Since inception, we have incurred significant net losses and expect to continue to incur net losses for the foreseeable future. To date, we have generated revenue from sales of XHANCE since its launch in 2018, as well as from licensing revenues from ONZETRA Xsail and our proprietary EDS technology. We incurred net losses of $21.5 million and $35.5 million for the years ended December 31, 2024 and 2023, respectively. As of December 31, 2024, we had an accumulated deficit of $741.9 million.

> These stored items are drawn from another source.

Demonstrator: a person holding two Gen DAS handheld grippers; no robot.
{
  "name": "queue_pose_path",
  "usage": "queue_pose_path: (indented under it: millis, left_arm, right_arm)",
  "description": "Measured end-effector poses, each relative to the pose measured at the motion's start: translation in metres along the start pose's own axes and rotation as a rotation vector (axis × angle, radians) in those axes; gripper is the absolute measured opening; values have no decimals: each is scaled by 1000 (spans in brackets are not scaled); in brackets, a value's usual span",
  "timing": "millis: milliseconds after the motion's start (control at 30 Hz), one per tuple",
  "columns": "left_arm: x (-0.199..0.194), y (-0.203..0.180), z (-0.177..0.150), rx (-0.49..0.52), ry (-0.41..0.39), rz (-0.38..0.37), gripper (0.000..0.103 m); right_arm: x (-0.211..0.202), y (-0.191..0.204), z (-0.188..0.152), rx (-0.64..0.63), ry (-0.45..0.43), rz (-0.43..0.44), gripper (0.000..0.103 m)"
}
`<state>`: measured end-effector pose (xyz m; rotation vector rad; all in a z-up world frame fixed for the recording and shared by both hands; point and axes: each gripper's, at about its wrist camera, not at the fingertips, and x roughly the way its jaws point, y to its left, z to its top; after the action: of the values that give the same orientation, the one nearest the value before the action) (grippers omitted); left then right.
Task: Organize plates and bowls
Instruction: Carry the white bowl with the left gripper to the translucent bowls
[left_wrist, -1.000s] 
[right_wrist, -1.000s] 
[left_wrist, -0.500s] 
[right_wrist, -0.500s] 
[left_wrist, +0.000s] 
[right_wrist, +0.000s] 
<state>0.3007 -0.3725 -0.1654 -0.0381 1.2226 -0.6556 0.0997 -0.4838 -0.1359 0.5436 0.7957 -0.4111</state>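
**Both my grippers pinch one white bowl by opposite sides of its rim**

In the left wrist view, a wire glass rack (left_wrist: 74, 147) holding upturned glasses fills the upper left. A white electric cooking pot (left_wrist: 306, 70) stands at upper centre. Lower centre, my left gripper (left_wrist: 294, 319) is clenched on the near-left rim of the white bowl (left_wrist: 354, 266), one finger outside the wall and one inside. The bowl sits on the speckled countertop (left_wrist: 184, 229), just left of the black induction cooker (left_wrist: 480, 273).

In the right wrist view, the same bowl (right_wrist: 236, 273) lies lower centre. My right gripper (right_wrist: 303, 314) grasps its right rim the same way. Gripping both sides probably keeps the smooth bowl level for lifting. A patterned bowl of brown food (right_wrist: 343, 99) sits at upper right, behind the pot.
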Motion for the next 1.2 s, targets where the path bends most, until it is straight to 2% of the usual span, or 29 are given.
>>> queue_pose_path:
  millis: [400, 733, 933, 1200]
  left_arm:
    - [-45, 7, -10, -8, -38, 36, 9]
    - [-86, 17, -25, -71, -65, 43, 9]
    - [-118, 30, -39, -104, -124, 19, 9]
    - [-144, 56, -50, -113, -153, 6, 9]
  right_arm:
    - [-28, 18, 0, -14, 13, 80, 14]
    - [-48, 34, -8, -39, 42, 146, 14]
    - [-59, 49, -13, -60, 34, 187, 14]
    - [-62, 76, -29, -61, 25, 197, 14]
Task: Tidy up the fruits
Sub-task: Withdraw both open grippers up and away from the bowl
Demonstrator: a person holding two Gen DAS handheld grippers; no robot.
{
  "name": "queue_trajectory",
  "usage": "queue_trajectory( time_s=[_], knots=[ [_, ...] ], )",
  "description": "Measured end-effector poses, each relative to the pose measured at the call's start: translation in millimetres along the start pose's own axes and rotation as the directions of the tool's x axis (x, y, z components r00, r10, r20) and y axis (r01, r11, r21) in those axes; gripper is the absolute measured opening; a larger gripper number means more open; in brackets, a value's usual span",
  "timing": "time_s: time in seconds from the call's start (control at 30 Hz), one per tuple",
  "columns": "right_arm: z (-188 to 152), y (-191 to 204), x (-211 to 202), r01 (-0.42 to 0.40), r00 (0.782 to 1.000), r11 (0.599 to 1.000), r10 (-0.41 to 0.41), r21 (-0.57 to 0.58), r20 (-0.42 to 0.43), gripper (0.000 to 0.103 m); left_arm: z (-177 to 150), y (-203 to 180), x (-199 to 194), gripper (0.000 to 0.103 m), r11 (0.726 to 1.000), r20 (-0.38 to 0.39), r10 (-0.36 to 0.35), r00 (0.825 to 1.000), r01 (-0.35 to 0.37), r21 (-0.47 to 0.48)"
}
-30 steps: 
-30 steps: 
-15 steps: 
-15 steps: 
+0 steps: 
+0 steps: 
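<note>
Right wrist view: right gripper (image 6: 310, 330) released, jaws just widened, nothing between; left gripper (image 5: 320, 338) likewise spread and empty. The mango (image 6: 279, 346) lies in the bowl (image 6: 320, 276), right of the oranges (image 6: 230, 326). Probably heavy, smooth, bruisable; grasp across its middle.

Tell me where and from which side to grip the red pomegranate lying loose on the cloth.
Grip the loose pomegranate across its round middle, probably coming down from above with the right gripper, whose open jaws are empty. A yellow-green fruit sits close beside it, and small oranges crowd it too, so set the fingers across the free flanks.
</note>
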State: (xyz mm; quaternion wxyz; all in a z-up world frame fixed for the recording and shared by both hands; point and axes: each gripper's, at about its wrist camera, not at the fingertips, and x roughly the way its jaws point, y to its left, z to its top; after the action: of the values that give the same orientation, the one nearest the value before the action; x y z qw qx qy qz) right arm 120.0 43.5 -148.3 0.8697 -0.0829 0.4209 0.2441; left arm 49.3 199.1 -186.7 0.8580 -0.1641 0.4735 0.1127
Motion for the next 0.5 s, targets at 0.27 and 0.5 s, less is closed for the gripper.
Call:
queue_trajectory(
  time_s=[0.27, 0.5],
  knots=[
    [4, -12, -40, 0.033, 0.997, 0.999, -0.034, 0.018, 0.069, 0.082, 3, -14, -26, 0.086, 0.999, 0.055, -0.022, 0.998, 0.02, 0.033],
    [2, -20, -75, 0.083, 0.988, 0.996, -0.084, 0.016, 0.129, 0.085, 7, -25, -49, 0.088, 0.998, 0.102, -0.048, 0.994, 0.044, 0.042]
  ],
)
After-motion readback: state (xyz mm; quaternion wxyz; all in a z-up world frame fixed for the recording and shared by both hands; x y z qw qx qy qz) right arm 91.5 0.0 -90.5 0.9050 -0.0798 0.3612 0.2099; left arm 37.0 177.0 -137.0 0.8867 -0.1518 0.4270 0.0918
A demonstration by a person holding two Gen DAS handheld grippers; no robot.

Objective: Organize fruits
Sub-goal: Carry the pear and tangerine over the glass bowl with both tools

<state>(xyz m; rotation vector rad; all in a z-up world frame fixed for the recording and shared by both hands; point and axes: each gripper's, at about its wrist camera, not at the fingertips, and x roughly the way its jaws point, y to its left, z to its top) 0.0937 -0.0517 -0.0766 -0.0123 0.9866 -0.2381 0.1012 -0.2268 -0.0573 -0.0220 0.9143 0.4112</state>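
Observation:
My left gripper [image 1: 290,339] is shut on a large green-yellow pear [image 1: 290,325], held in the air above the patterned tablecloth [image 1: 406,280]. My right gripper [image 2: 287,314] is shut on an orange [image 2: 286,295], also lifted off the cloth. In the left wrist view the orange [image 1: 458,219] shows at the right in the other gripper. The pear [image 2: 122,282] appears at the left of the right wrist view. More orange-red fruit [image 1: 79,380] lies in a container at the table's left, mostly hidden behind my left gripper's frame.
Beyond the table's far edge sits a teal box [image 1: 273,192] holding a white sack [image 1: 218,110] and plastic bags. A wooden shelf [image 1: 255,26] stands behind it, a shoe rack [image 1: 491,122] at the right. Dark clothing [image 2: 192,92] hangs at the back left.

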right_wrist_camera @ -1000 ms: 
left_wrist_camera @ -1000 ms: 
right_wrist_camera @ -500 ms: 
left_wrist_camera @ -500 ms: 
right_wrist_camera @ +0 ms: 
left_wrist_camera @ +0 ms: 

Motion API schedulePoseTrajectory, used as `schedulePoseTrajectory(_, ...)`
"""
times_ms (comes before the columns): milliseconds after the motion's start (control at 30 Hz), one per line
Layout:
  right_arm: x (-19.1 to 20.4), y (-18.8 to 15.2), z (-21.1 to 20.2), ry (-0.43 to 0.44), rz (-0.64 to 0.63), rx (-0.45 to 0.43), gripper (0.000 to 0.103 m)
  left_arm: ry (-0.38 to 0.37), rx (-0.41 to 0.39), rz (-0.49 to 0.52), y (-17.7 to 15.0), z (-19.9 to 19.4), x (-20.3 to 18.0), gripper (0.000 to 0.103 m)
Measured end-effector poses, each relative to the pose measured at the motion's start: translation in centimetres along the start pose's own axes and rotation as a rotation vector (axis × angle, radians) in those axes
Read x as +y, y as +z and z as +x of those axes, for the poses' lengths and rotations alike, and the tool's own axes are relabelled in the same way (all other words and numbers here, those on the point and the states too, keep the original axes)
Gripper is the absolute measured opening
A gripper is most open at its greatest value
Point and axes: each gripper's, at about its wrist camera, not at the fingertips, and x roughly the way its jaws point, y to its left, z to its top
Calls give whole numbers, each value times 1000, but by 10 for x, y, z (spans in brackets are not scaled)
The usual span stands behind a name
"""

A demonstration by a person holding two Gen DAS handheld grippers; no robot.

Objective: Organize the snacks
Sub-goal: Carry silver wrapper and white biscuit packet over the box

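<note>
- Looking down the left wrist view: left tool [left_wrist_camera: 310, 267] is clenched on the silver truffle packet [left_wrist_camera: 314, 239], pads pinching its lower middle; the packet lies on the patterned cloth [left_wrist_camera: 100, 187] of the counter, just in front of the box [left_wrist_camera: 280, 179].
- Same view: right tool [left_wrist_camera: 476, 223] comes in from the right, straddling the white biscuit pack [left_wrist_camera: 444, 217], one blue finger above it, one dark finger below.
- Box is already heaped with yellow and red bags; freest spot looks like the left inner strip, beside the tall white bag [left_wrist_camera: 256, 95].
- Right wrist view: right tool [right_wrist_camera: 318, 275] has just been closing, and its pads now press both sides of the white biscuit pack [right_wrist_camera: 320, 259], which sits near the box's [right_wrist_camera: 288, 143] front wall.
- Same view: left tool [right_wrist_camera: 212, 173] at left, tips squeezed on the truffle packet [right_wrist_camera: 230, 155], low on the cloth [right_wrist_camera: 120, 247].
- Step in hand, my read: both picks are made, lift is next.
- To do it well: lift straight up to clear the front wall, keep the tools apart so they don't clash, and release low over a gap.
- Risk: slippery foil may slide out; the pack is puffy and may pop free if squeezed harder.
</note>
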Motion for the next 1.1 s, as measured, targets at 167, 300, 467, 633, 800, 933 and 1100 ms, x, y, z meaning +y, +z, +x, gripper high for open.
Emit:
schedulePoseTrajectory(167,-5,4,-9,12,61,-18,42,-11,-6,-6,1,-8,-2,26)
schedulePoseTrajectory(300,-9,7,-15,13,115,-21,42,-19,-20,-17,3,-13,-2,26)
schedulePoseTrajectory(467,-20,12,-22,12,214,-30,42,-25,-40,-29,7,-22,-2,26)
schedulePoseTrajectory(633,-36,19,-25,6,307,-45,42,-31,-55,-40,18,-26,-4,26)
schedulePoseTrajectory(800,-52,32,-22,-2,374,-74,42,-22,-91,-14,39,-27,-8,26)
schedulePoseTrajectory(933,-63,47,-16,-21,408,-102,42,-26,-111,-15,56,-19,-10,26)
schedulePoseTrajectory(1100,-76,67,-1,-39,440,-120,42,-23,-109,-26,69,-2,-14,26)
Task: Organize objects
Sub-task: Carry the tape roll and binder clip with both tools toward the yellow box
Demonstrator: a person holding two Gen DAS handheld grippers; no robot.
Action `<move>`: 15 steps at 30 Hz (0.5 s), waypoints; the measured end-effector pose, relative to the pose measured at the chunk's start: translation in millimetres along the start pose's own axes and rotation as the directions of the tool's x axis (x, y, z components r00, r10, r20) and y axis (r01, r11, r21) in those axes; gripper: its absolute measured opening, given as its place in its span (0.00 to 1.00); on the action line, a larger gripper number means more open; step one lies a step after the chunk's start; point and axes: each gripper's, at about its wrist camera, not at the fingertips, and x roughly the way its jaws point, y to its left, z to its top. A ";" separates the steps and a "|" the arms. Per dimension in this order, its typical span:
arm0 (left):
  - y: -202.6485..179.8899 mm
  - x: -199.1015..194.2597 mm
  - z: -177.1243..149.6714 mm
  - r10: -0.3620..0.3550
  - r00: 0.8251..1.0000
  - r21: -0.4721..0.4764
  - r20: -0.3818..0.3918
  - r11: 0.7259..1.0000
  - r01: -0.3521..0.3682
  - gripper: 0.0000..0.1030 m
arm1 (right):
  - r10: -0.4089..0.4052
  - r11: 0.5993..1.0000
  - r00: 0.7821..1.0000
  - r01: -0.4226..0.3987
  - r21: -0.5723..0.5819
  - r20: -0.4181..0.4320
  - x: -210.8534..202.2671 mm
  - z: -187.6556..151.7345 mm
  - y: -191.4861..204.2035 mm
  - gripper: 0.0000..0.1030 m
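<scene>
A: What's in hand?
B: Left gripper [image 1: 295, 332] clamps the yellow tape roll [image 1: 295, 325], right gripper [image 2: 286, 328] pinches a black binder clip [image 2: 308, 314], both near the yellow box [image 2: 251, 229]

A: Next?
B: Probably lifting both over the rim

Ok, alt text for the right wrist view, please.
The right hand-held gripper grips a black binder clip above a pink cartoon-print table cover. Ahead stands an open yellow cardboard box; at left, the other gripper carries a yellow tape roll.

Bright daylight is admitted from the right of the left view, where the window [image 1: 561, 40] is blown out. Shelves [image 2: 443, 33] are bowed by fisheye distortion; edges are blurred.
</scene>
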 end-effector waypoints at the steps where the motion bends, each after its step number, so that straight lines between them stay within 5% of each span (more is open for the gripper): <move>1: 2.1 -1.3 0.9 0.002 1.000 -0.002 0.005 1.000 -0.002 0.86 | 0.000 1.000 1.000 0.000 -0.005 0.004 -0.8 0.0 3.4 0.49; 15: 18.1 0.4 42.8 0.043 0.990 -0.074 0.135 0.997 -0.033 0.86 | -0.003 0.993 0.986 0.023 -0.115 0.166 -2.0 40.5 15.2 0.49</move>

We expect to incur losses for the foreseeable future as we:
▪continue to commercialize XHANCE and further scale up external manufacturing and distribution capabilities to commercialize XHANCE;
▪continue to focus our regulatory compliance efforts on requirements applicable to marketed drugs;
▪continue the mandated post-marketing adolescent studies for XHANCE;
▪seek to discover and develop, in-license or acquire additional products, product candidates and technology;
▪maintain, expand and protect our intellectual property portfolio;
▪hire additional personnel to continue to support company growth; and
▪incur additional legal, accounting and other expenses in operating as a publicly traded commercial-stage company.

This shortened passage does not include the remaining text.